Le moment de la conversion d’une créance en monnaie étrangère invoquée en compensation d’une créance en francs suisses

TF, 06.03.2023, 4A_398/2022*

La compensation d’une créance en francs suisses par une créance libellée en monnaie étrangère est possible moyennant la conversion de la créance en monnaie étrangère. Le moment déterminant pour la conversion de créance est celui où se produisent les autres effets de la compensation selon l’art. 124 al. 2 CO, à savoir au premier moment où les créances pouvaient être compensées. Ce moment correspond, pour le créancier invoquant la compensation, au moment où sa créance est exigible et que la créance compensée est exécutable et non au moment de la déclaration de compensation.

Faits

Une société de production de produits pharmaceutiques s’associe avec une société de vente de produits pharmaceutiques afin de conclure un contrat portant sur la fourniture de ce type de produits à trois autres sociétés. Aux termes de ce contrat, la société productrice s’engage à vendre des produits pharmaceutiques aux trois autres sociétés par l’intermédiaire de la société avec laquelle elle s’est associée. En contrepartie, les trois sociétés débitrices payent un montant annuel minimal à la société de vente de produits pharmaceutiques.

À la suite de divergences quant aux montants des rémunérations, la société de vente de produits pharmaceutiques ouvre conjointement action avec la société de production contre les trois autres sociétés afin d’obtenir le paiement d’arriérés. Parmi les diverses prétentions produites, les deux sociétés font notamment valoir que, dans le cadre d’une compensation de créances invoquées face aux créances en rémunération de la société de vente de produits pharmaceutiques, l’une des trois sociétés a appliqué à la conversion de ses créances compensatoires libellées en euros, respectivement en dollars américains, un taux de change erroné.

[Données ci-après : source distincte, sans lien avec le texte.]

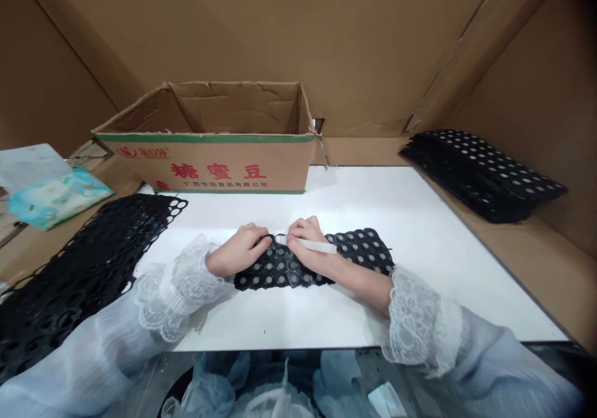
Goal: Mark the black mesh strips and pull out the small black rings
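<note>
A black sheet (359,247) patterned with rows of pale round spots lies flat on the white board in front of me. My left hand (242,249) grips its far left edge, thumb and fingers closed on it. In my right hand (308,244) is a white pen-like tool (321,246), held like a pencil with its tip at the sheet's far edge beside my left thumb. The fine tip is hidden by my fingers. My right wrist crosses over the middle of the sheet.
An open cardboard box (224,163) stands behind the board (443,269). At left lie black perforated sheets (79,269) and a tissue pack (60,200). A stack of black spotted sheets (485,175) rests at the right. Cardboard walls (364,45) surround the workspace.
</note>
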`<control>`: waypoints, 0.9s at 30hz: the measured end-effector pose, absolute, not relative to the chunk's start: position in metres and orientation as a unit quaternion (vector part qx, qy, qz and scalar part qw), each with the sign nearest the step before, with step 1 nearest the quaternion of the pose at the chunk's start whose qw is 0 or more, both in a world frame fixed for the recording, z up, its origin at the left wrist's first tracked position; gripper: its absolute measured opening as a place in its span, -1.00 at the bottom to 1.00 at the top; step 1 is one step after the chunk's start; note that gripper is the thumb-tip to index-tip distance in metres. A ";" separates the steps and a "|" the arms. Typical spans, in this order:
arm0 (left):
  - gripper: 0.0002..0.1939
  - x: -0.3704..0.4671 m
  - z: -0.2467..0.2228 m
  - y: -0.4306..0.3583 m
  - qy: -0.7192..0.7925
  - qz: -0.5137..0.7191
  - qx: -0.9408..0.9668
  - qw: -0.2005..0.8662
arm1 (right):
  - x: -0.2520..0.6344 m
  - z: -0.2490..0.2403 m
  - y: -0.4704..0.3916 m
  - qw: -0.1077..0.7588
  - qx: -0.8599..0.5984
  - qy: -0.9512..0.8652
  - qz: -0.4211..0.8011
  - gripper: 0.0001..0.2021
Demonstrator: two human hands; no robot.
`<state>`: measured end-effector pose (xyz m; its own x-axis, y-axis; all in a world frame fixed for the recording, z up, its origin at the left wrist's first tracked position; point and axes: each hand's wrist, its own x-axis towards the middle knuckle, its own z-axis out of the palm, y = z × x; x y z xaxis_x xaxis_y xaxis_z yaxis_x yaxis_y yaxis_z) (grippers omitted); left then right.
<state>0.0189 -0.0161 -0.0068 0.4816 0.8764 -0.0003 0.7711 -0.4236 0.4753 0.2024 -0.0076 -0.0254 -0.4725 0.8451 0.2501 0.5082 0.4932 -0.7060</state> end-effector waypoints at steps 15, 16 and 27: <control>-0.77 0.017 -0.013 -0.020 0.416 0.177 0.890 0.065 | 0.200 -0.016 -0.016 0.243 -0.408 -0.865 0.158 -0.77; -0.78 0.017 -0.012 -0.021 0.403 0.177 0.897 0.041 | 0.198 -0.016 -0.017 0.238 -0.410 -0.869 0.140 -0.79; -0.76 0.004 -0.016 -0.005 0.472 0.179 0.862 0.055 | 0.206 -0.028 0.001 0.279 -0.341 -0.893 0.096 -0.73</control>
<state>0.0037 -0.0053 -0.0163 0.4903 0.8330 0.2562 0.7941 -0.5482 0.2626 0.2059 0.0012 -0.0279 -0.6121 0.6621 0.4324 0.5546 0.7492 -0.3621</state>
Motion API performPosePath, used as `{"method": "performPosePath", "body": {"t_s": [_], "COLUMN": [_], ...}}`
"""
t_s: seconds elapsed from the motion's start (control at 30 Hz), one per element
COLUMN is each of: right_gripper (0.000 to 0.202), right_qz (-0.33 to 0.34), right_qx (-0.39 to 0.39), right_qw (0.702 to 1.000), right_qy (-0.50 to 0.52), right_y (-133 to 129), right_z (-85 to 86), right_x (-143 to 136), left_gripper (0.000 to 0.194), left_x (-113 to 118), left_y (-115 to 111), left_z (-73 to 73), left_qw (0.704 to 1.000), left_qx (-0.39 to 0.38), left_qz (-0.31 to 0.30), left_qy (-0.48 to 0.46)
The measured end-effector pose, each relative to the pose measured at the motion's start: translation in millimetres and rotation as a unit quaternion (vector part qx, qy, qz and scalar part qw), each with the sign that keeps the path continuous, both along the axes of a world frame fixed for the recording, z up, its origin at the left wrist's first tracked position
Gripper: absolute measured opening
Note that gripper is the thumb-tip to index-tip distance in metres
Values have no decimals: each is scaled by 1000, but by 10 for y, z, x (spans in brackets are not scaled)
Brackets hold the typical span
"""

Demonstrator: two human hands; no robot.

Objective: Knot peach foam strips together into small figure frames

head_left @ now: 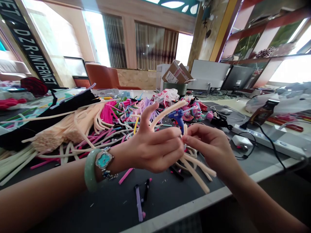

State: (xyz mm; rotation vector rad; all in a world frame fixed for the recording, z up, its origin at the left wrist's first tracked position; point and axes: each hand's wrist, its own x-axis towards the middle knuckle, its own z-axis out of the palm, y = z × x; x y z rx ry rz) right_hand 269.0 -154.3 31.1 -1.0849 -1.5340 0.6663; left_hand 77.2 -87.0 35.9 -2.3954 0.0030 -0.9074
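Note:
Cream pipe cleaners (198, 178) run through my left hand (156, 147), which is closed around them with the index finger raised. One stem curves up past that finger, and several ends stick out below the hand toward the lower right. My right hand (213, 144) meets the left one, its thumb and fingertips pinching a short upright piece of the same cream stem. Just behind the hands is a blue glue gun (178, 117), partly covered by them. How the stems cross inside the left hand is hidden.
Thick bundles of peach pipe cleaners (65, 131) and a black bundle (48, 118) lie to the left. Short purple (138, 204) and black pieces rest near the front edge. On the right are a power strip (272, 140), a white charger (242, 141), cables and a dark hair clipper (263, 111).

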Motion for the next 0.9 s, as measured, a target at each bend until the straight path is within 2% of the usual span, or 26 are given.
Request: {"method": "performPosePath", "body": {"t_s": [0.13, 0.23, 0.37, 0.43, 0.53, 0.63, 0.77, 0.9], "right_gripper": [19, 23, 23, 23, 18, 19, 26, 19], "right_qz": [-50, -101, -174, -201, -211, -178, -128, -100], "right_qx": [98, 186, 331, 374, 397, 386, 326, 265], "right_qw": [993, 974, 906, 873, 854, 868, 907, 942], "right_qy": [-29, -77, -199, -239, -262, -256, -233, -180], "right_y": [19, 15, 4, 7, 21, 29, 30, 43], "right_z": [-21, -50, -86, -95, -87, -58, -28, -41], "right_x": [1, -6, 4, 16, 28, 24, 13, 19], "left_gripper": [13, 10, 4, 5, 13, 11, 5, 5], "left_x": [56, 89, 111, 121, 135, 144, 150, 148], "left_y": [21, 13, 20, 34, 45, 32, 9, -6], "left_z": [14, 63, 116, 121, 120, 123, 131, 142], "left_qw": [995, 990, 976, 965, 951, 935, 911, 909], "left_qx": [-38, -96, -176, -214, -262, -312, -366, -376], "left_qz": [-32, -33, -63, -90, -101, -96, -111, -108], "left_qy": [-86, -101, -111, -121, -131, -136, -153, -148]}}
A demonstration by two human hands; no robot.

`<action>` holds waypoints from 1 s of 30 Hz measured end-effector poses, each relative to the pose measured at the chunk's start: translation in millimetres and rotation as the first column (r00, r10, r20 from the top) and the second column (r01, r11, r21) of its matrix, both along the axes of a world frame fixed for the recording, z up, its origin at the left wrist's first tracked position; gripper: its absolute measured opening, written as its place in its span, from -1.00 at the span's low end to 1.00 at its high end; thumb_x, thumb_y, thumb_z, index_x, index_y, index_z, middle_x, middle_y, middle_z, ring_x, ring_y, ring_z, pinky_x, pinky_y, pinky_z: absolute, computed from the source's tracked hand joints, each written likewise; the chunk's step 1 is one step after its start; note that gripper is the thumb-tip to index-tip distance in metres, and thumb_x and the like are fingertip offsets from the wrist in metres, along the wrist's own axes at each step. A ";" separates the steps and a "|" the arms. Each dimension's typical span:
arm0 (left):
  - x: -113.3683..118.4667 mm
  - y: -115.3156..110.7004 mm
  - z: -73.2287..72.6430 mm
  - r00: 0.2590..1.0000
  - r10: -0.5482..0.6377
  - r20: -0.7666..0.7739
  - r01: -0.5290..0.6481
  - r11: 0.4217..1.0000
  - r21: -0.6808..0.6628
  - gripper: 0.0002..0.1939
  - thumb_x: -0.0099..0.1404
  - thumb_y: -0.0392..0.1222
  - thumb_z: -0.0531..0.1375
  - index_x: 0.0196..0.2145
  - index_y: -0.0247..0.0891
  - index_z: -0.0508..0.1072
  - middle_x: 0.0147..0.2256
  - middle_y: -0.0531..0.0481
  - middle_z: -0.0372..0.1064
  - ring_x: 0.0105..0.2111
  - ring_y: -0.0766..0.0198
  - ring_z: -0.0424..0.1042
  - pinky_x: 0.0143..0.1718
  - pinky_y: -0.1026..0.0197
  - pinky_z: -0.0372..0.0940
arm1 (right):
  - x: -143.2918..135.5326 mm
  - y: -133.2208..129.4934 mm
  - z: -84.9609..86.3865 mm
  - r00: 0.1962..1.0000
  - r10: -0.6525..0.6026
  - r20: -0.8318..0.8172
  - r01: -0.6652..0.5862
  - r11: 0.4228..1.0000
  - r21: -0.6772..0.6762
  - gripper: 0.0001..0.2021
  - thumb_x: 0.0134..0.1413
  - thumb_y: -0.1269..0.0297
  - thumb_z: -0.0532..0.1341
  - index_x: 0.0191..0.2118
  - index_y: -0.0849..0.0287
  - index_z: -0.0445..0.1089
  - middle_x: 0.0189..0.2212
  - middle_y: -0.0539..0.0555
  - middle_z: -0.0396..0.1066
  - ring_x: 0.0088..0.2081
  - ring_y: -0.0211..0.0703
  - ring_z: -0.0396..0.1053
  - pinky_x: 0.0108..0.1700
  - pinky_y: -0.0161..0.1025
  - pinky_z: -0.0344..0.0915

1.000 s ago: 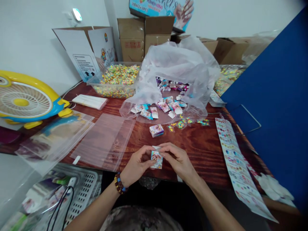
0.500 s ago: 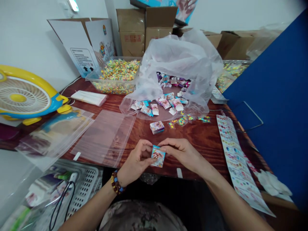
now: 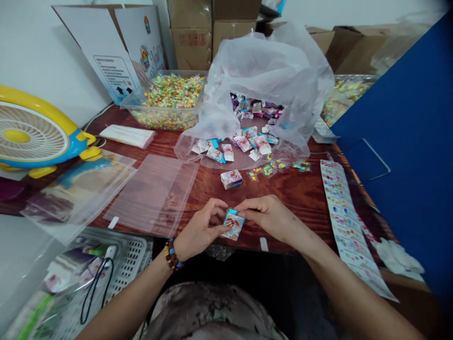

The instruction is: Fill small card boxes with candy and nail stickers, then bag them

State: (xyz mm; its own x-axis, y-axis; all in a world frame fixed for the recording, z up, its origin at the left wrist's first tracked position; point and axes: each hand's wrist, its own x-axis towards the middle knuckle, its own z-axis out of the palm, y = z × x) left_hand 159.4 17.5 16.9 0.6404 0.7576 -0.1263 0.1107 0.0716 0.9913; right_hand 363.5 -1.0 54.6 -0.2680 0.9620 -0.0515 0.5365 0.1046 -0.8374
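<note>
Box, likely light, thin card that creases easily
I have the left hand gripping its left side and the right hand pinching its top right corner, over the near edge of the surface; I'd hold the side edges gently, not squeeze the faces

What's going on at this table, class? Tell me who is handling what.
A person's left hand holds a small printed box above the near edge of the table, while the right hand has its fingertips at the box's top edge. Just beyond sits a small stack of boxes. Farther back, more boxes spill from a whitish plastic bag, with colourful little packets near its mouth.
</note>
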 end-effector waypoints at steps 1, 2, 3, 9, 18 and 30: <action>0.2 0.4 -0.8 1.000 0.002 0.000 -0.002 1.000 0.000 -0.65 0.20 -0.27 0.25 -0.10 -0.18 0.23 -0.30 0.07 0.38 -0.34 0.31 0.42 -0.28 0.24 0.31 | -0.2 -0.5 0.9 1.000 0.015 0.021 -0.015 1.000 0.026 -0.77 0.09 0.41 0.16 -0.31 0.14 0.60 -0.52 -0.04 0.53 -0.49 -0.28 0.40 -0.40 -0.38 0.22; 0.5 0.6 -1.8 1.000 0.007 0.002 -0.007 1.000 -0.004 -0.65 0.19 -0.27 0.25 -0.10 -0.18 0.23 -0.30 0.07 0.38 -0.34 0.31 0.42 -0.28 0.24 0.31 | -0.3 -1.0 1.6 0.999 0.030 0.039 -0.032 0.998 0.054 -0.76 0.09 0.43 0.15 -0.30 0.13 0.60 -0.49 -0.03 0.55 -0.47 -0.27 0.43 -0.39 -0.38 0.23; 0.8 0.7 -2.7 1.000 0.014 0.007 -0.013 1.000 -0.010 -0.65 0.18 -0.28 0.25 -0.10 -0.18 0.24 -0.31 0.07 0.37 -0.35 0.32 0.42 -0.29 0.25 0.31 | -0.3 -1.4 1.8 0.998 0.045 0.054 -0.050 0.995 0.083 -0.75 0.10 0.45 0.15 -0.28 0.12 0.60 -0.45 -0.02 0.56 -0.45 -0.26 0.46 -0.37 -0.37 0.25; 5.7 0.1 -7.1 0.996 0.063 0.070 -0.058 0.996 -0.073 -0.58 0.16 -0.25 0.27 -0.02 -0.20 0.30 -0.33 0.07 0.35 -0.40 0.35 0.39 -0.35 0.26 0.33 | 0.6 -7.7 -6.8 0.996 0.073 0.058 -0.083 0.973 0.215 -0.75 0.18 0.37 0.12 -0.17 0.12 0.56 -0.28 0.08 0.59 -0.27 -0.13 0.53 -0.18 -0.27 0.39; 11.8 0.3 -11.4 0.990 0.072 0.119 -0.054 0.988 -0.148 -0.55 0.15 -0.22 0.29 0.01 -0.21 0.37 -0.29 0.02 0.41 -0.35 0.29 0.42 -0.31 0.22 0.38 | -3.5 -24.1 -28.2 0.960 -0.169 -0.224 0.199 0.973 0.120 -0.81 0.12 0.31 0.20 -0.21 0.06 0.56 -0.21 0.03 0.58 -0.20 -0.12 0.52 -0.11 -0.24 0.42; 20.8 7.1 -19.7 0.997 -0.001 0.074 0.022 0.959 -0.281 -0.59 0.10 -0.17 0.30 -0.08 -0.21 0.35 -0.28 0.02 0.39 -0.37 0.25 0.48 -0.39 0.19 0.44 | 11.1 -10.4 -43.8 0.904 -0.207 -0.375 0.138 0.970 -0.202 -0.86 -0.02 0.23 0.29 -0.32 0.14 0.53 -0.38 0.02 0.50 -0.37 -0.19 0.44 -0.35 -0.31 0.40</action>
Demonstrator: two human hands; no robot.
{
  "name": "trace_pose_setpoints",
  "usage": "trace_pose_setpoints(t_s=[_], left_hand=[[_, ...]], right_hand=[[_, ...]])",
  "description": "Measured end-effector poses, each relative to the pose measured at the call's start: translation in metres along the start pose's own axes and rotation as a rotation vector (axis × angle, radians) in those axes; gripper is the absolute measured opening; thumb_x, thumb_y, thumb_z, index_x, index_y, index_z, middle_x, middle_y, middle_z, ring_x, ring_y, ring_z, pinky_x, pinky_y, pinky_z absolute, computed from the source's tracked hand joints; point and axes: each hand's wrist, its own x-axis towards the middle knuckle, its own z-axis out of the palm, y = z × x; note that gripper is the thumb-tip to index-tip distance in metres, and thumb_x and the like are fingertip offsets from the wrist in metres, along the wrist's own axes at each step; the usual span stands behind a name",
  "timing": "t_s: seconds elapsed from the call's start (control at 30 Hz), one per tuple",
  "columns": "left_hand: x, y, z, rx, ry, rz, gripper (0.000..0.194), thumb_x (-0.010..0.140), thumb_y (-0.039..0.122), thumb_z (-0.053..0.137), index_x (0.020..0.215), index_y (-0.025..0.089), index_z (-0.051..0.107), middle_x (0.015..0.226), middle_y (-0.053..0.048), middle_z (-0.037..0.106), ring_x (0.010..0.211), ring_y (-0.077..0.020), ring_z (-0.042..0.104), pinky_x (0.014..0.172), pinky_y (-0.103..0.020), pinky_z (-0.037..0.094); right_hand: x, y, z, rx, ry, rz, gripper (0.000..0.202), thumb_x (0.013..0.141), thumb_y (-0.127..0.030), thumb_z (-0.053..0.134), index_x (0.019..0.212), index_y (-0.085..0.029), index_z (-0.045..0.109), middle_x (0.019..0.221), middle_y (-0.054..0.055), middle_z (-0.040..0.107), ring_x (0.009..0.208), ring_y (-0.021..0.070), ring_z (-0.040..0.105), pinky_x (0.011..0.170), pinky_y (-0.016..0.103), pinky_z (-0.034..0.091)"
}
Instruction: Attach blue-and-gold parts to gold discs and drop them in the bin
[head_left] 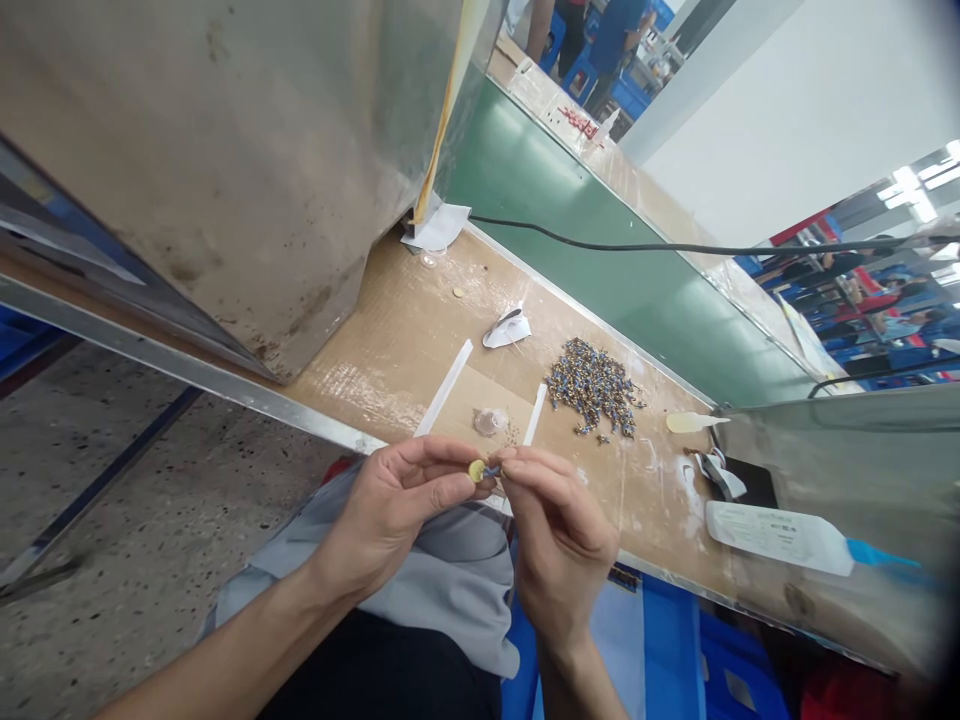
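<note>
Over the front edge of the bench, both hands meet fingertip to fingertip. A small round yellow disc (477,470) is pinched between the thumb and fingers of my left hand (409,495). My right hand (559,510) pinches a small blue piece (492,471) against the disc; whether the two are joined I cannot tell. Just beyond the fingers, a small clear dish (490,421) sits on the bench with tiny brown bits beside it. To its right lies a heap of small blue and brass-coloured parts (596,390).
White tape strips (445,386) mark the cardboard-covered bench (390,340). A crumpled white paper (508,327) lies further back. At right are a squeeze bottle (690,422) and a larger white bottle (780,536). A metal housing (225,150) stands left; a black cable (600,245) crosses behind.
</note>
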Motion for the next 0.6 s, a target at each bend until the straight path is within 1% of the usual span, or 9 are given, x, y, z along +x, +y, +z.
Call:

Après avoir été déboutées devant les instances cantonales, les sociétés créancières intentent un recours en matière civile au Tribunal fédéral qui est amené à trancher la question de savoir quel est le moment déterminant pour fixer le taux de change applicable à la conversion d’une créance en monnaie étrangère invoquée en compensation d’une créance en francs suisses.

Droit

L’art. 124 al. 2 CO traite des effets de la compensation. Cette disposition prévoit que si la compensation est efficace, les deux dettes sont alors réputées éteintes rétroactivement, jusqu’à concurrence du montant de la plus faible, depuis le moment où elles pouvaient être compensées.

En premier lieu, outre les conditions usuelles de la compensation de créances, le Tribunal fédéral rappelle que la compensation de créances libellées en monnaies différentes est possible à deux conditions : il faut (1) qu’un taux de change permettant la conversion des créances d’une monnaie vers l’autre existe et (2) que la conversion de la créance en monnaie étrangère ne soit pas rendue impossible par une clause de valeur effective (cf. art. 84 al. 2 CO).

En second lieu, le Tribunal fédéral tranche la controverse s’agissant du moment déterminant pour fixer le taux de change applicable à la conversion de la créance en monnaie étrangère. En substance, la controverse est celle de savoir si le moment déterminant est celui de la déclaration de compensation selon l’art. 124 al. 1 CO ou celui où se produisent les autres effets de la compensation selon l’art. 124 al. 2 CO.

Le Tribunal fédéral retient la seconde solution. En effet, il faut déduire de l’art. 124 al. 2 CO que l’effet rétroactif de la compensation sur l’extinction des dettes est également déterminant pour la fixation du taux de conversion. Ainsi, l’effet rétroactif de la compensation s’applique également à la conversion des créances en monnaie étrangère : le moment déterminant pour la conversion des créances est donc celui où se produisent les autres effets de la compensation, à savoir au premier moment où les créances pouvaient être compensées. Ce moment correspond, pour le créancier invoquant la compensation, au moment où sa créance est exigible et que la créance compensée est exécutable, et non au moment de la déclaration de compensation.

En l’espèce, l’une des trois sociétés a partiellement compensé les créances de la vente de produits pharmaceutiques (libellées en francs suisses) avec ses propres créances libellées en euros et en dollars américains envers la société créancière. À cette fin, elle a converti ses créances en francs suisses au taux de change applicable au moment où les créances en monnaies étrangères sont devenues exigibles. Le Tribunal fédéral admet que la conversion des créances en vue de la compensation est survenue au moment opportun en application de l’art. 124 al. 2 CO. Le recours est donc rejeté.